## TASK GOAL
Drop the pictures and restate the rest of the listing word for word.
====== SOURCE DATA ======
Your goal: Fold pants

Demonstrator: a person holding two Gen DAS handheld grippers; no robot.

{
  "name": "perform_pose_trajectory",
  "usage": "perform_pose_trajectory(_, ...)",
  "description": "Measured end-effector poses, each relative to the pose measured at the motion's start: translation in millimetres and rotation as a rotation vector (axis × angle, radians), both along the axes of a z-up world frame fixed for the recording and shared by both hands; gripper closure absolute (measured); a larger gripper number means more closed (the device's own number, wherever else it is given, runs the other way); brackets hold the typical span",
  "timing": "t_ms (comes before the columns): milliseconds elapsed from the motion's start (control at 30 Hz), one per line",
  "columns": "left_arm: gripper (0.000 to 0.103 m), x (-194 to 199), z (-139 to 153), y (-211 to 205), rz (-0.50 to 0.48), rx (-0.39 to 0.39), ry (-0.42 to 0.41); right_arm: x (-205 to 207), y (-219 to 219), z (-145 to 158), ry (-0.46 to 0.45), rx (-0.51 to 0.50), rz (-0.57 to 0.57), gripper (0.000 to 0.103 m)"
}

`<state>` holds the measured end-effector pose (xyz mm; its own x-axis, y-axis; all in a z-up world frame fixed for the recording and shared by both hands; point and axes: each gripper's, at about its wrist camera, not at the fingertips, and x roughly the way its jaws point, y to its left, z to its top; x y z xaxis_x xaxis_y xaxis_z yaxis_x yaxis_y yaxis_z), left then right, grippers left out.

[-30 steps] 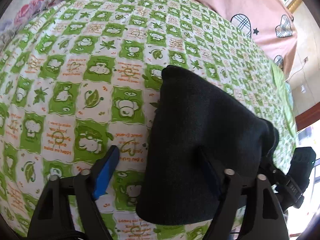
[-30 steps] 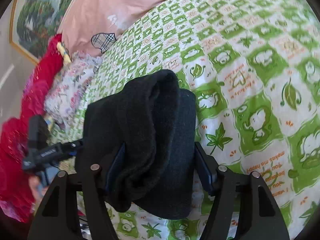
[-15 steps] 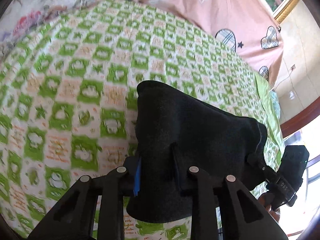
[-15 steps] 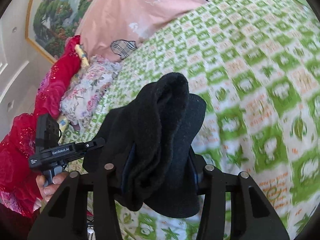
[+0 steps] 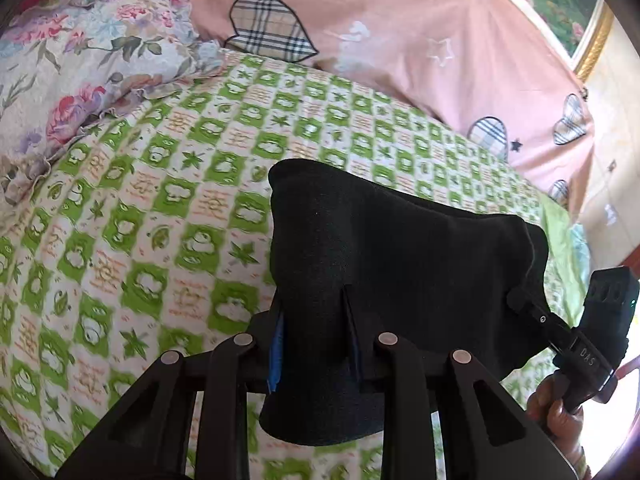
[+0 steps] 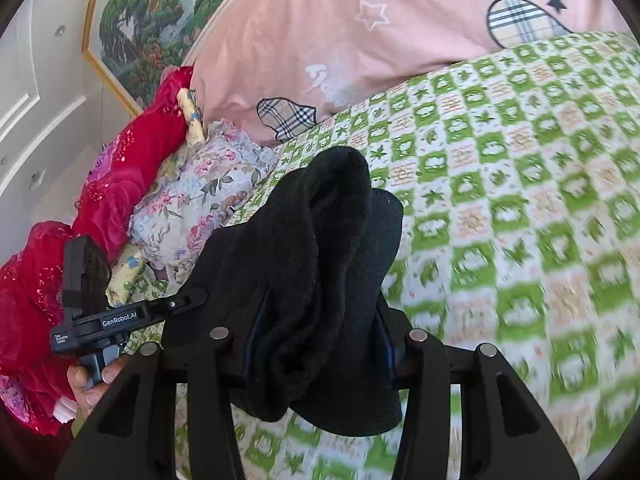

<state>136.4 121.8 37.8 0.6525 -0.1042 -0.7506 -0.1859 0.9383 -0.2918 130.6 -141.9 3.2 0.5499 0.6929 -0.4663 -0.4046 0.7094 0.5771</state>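
black fleece, the pants (image 5: pixel 400 264), hangs bunched between our two grippers above the bed (image 5: pixel 168 216), clear of the green-checked sheet as far as we can judge. our left gripper (image 5: pixel 316 344) has its fingers (image 5: pixel 276 340) closed on one edge of the cloth, the blue pad just showing beside the fabric; our right gripper (image 6: pixel 320 336) has its fingers (image 6: pixel 384 340) clamped on a thicker, rolled wad of the same garment. in the left view the right gripper's body sits at the far end of the cloth, low on the right, with a hand (image 5: pixel 560 412) under it; in the right view the left one appears low on the left, gripped by the other hand (image 6: pixel 92 380). so the long axis of the pants runs from one gripper to the other, side to side across us, and the loose part droops below both grips. neither hand is nearer: each already owns an end. we judge the coming move turns on keeping that span taut and level while we lower it onto the open sheet ahead of the fingers, short of the pink pillow (image 5: pixel 400 48) and away from the floral bedding (image 6: pixel 200 208).
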Motion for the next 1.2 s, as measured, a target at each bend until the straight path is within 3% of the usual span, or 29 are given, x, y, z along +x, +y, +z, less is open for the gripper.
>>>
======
## RESULT OF THE EXERCISE
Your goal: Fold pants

Demonstrator: a person holding two Gen DAS handheld grippers; no robot.

{
  "name": "perform_pose_trajectory",
  "usage": "perform_pose_trajectory(_, ...)",
  "description": "Measured end-effector poses, each relative to the pose measured at the motion's start: translation in millimetres and rotation as a rotation vector (axis × angle, radians), both along the axes of a z-up world frame fixed for the recording and shared by both hands; gripper closure absolute (measured); a larger gripper number means more closed (the device's own number, wherever else it is given, runs the other way); brackets hold the typical span",
  "timing": "t_ms (comes before the columns): milliseconds elapsed from the motion's start (control at 30 Hz), one per line",
  "columns": "left_arm: gripper (0.000 to 0.103 m), x (-194 to 199), z (-139 to 153), y (-211 to 205), rz (-0.50 to 0.48), rx (-0.39 to 0.39), ry (-0.42 to 0.41); right_arm: x (-205 to 207), y (-219 to 219), z (-145 to 158), ry (-0.46 to 0.45), rx (-0.51 to 0.50), rz (-0.57 to 0.57), gripper (0.000 to 0.103 m)"
}

`<state>` holds the measured end-effector pose (xyz mm; its own x-axis, y-axis; all in a z-up world frame fixed for the recording and shared by both hands; point and axes: each gripper's, at about its wrist camera, not at the fingertips, and x roughly the way its jaws point, y to its left, z to its top; x y z xaxis_x xaxis_y xaxis_z yaxis_x yaxis_y yaxis_z), left then right, grippers left out.

[-30 steps] 
[-30 steps] 
[-15 steps] 
[-15 steps] 
[+0 steps] 
[+0 steps] 

<state>136.4 121.8 37.8 0.6525 -0.1042 -0.7506 -0.1859 0.9383 -0.2918 130.6 -141.9 3.2 0.5499 0.6929 -0.4663 -0.4046 0.7094 0.5771</state>
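black fleece, the pants (image 5: pixel 400 264), hangs bunched between our two grippers above the bed (image 5: pixel 168 216), clear of the green-checked sheet as far as we can judge. our left gripper (image 5: pixel 316 344) has its fingers (image 5: pixel 276 340) closed on one edge of the cloth, the blue pad just showing beside the fabric; our right gripper (image 6: pixel 320 336) has its fingers (image 6: pixel 384 340) clamped on a thicker, rolled wad of the same garment. in the left view the right gripper's body sits at the far end of the cloth, low on the right, with a hand (image 5: pixel 560 412) under it; in the right view the left one appears low on the left, gripped by the other hand (image 6: pixel 92 380). so the long axis of the pants runs from one gripper to the other, side to side across us, and the loose part droops below both grips. neither hand is nearer: each already owns an end. we judge the coming move turns on keeping that span taut and level while we lower it onto the open sheet ahead of the fingers, short of the pink pillow (image 5: pixel 400 48) and away from the floral bedding (image 6: pixel 200 208).
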Motion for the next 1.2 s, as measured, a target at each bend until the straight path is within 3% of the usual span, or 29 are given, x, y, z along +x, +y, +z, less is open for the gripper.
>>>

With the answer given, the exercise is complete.